WORK REQUEST: Reproduce word for word, from the entries below, the line with "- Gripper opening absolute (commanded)", the line with "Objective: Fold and", and every line between them, and nothing more.

Records from a dataset
▼
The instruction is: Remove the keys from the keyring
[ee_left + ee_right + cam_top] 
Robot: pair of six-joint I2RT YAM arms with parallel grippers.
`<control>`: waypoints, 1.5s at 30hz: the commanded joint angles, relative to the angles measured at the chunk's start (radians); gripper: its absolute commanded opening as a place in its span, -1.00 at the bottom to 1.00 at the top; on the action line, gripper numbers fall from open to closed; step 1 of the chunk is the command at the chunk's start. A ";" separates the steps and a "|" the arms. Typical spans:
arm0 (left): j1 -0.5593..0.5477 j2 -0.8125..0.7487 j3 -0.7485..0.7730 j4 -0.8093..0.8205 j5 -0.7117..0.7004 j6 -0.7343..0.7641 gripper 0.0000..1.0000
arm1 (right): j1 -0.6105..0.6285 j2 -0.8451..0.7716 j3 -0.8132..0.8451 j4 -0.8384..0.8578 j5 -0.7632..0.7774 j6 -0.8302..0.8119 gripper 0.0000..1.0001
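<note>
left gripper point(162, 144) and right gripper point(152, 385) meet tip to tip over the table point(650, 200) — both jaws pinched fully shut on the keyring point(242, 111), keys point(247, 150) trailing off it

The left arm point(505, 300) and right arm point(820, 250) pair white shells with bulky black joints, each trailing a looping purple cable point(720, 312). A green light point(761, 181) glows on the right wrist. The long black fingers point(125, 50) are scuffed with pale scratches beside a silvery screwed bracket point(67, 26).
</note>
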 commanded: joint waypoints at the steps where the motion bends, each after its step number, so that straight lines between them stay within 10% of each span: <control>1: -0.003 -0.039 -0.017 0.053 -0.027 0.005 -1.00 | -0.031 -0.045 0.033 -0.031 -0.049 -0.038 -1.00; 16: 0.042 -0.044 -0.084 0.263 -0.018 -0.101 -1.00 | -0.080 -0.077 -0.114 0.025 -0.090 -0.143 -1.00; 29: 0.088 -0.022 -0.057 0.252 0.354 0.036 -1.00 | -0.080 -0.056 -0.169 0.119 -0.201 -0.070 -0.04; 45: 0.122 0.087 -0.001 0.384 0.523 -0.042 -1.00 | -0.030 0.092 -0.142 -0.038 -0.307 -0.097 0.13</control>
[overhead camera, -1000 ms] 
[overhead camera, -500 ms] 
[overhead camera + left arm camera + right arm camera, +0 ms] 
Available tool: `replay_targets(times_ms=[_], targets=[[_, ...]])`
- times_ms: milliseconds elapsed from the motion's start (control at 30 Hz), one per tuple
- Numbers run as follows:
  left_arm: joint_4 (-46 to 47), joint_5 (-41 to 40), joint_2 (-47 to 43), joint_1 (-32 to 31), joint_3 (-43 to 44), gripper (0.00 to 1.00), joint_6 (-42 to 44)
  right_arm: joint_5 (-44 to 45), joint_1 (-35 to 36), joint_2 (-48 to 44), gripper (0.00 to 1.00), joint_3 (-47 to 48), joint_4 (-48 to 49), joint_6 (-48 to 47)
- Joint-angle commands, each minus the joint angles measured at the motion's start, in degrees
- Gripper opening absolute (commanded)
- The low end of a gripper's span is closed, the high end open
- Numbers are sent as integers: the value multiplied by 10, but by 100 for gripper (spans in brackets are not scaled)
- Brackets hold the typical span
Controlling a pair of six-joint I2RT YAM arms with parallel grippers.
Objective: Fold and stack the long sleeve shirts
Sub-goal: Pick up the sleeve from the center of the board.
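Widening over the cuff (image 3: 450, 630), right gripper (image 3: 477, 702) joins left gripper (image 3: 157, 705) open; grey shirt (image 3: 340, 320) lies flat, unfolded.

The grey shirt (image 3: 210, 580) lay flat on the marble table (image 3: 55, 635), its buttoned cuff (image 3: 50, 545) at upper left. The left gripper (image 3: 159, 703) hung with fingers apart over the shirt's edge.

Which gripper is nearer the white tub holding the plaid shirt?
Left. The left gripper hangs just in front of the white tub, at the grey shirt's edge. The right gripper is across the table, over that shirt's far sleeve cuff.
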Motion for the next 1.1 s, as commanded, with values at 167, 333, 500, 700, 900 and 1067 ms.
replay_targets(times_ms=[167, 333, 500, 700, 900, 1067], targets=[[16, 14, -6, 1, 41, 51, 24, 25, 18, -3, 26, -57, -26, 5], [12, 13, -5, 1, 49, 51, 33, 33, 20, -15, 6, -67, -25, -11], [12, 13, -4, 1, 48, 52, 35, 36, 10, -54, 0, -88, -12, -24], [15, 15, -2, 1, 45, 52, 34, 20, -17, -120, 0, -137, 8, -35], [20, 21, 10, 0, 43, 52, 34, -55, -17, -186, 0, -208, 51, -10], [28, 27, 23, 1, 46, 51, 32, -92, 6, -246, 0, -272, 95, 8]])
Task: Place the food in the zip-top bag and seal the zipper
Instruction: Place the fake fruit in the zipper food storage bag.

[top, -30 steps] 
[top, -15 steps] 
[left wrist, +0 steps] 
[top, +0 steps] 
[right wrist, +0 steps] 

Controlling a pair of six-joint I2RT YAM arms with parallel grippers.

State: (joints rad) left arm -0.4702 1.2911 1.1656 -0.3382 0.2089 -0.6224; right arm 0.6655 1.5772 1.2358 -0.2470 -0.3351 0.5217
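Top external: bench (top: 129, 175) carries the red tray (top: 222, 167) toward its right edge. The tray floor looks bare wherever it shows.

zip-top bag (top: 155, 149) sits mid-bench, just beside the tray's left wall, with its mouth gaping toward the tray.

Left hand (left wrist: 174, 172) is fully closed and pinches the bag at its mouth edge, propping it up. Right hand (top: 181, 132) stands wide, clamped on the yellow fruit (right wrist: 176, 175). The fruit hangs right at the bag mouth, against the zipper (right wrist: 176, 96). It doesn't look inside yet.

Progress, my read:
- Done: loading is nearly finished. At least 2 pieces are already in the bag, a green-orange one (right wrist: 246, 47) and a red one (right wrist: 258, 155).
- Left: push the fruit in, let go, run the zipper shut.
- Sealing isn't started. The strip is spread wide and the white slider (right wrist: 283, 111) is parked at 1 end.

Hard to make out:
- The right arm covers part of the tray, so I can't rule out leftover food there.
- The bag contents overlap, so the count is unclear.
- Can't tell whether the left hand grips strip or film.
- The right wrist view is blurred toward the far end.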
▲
RESPONSE:
- Gripper opening absolute (commanded)
- The low end of a gripper's span is closed, the high end open
- Numbers are sent as integers: the value multiplied by 10, but by 100 for gripper (spans in brackets are not scaled)
- Brackets hold the typical span
Controlling a pair of six-joint I2RT YAM arms with parallel grippers.
Objective: Fold and stack the long sleeve shirts

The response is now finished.